» What you are asked to do: With the line that contains "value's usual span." as the final line, return every line from the start of the data below exactly.

» Source data:
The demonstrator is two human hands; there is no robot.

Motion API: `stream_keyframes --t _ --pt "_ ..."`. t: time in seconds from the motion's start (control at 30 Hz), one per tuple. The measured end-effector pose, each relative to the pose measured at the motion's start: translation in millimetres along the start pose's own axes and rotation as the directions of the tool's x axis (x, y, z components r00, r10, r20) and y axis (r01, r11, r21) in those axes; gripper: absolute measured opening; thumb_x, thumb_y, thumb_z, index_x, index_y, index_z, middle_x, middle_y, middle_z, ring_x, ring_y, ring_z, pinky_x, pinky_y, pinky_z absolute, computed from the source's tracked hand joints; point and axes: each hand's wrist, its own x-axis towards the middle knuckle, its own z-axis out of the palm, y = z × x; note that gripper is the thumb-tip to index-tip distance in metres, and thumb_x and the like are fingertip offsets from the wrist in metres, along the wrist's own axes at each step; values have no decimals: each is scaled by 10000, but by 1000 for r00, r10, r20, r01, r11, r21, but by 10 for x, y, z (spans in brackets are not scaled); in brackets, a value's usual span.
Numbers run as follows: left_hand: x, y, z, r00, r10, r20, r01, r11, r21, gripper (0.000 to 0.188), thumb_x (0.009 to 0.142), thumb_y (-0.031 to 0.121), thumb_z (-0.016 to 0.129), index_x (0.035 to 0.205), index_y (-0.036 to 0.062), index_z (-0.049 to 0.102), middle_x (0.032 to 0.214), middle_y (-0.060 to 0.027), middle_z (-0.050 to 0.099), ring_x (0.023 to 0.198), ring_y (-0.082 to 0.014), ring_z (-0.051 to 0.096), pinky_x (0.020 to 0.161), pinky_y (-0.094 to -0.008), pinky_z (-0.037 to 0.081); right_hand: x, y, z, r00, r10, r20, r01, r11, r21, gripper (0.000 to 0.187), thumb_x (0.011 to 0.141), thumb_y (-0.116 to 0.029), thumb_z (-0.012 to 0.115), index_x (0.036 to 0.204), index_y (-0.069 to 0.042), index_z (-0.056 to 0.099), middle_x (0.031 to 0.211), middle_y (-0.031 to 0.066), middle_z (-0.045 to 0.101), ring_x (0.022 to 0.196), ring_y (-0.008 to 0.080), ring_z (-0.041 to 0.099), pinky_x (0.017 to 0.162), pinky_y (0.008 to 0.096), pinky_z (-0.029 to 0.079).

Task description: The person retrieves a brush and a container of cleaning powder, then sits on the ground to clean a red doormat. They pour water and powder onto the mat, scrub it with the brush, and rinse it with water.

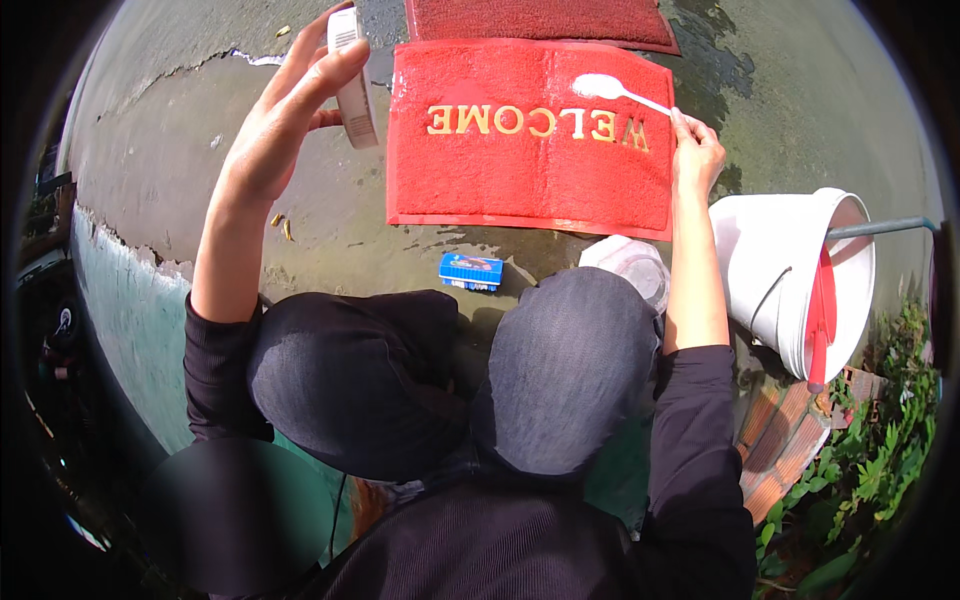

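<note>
My left hand [290, 105] grips a white container with a printed label [355, 90], held upright on its edge to the left of the mat. The fingers behind it are partly hidden. Between the fingertips of my right hand [697, 155] is the handle end of a white spoon [640, 99]. Its bowl points left over the far right part of a red doormat [530, 185] and looks heaped with something white. Yellow letters run across the mat, upside down from where I sit; one looks paler. My right wrist passes over the mat's right edge.
A second red mat [540, 20] lies beyond the first. Near my knees are a blue scrub brush [471, 271] and a whitish translucent plastic item [630, 262]. At right, a white bucket [765, 250] tilts with a red-handled tool [820, 320], near a pipe [880, 228], bricks [785, 440] and plants [880, 460].
</note>
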Motion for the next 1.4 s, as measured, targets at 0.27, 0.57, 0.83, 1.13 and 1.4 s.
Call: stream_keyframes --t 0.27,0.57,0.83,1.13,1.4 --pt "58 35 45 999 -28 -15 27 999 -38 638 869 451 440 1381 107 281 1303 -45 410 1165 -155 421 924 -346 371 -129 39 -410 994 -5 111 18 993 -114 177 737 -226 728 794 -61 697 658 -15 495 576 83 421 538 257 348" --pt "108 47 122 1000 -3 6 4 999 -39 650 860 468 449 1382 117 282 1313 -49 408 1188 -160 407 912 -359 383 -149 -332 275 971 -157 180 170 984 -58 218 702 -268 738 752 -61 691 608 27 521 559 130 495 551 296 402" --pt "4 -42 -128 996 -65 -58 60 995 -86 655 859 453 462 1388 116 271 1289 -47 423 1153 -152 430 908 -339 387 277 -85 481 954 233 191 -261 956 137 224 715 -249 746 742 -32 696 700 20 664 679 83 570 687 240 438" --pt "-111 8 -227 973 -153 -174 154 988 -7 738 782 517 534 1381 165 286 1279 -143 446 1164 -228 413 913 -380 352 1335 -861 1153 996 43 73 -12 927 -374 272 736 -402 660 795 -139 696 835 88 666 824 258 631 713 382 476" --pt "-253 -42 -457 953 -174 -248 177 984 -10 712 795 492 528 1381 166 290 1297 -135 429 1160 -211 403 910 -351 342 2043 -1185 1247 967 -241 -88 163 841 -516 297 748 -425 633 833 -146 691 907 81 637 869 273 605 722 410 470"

» Solution to this exercise:
The demonstrator is two human hands; there is no robot.

Motion API: `stream_keyframes --t _ --pt "_ ..."`. t: time in seconds from the motion's start (control at 30 Hz), one per tuple. The measured end-effector pose, each relative to the pose measured at the motion's start: translation in millimetres along the start pose's own axes and rotation as the directions of the tool's x axis (x, y, z components r00, r10, r20) and y axis (r01, r11, r21) in those axes; gripper: absolute measured opening; thumb_x, thumb_y, thumb_z, index_x, index_y, index_z, middle_x, middle_y, middle_z, ring_x, ring_y, ring_z, pinky_x, pinky_y, pinky_z absolute, computed from the source's tracked hand joints; point and axes: each hand's wrist, its own x-axis towards the middle knuckle, its own z-axis out of the palm, y = z × x; note that gripper is the thumb-tip to index-tip distance in metres, and thumb_x and the like are fingertip offsets from the wrist in metres, along the wrist's own axes at each step; values have no decimals: each is scaled by 10000, but by 1000 for r00, r10, r20, r01, r11, r21, but by 10 for x, y, z (spans in brackets are not scaled); in brackets, a value's usual span.

Nothing further belongs to this answer.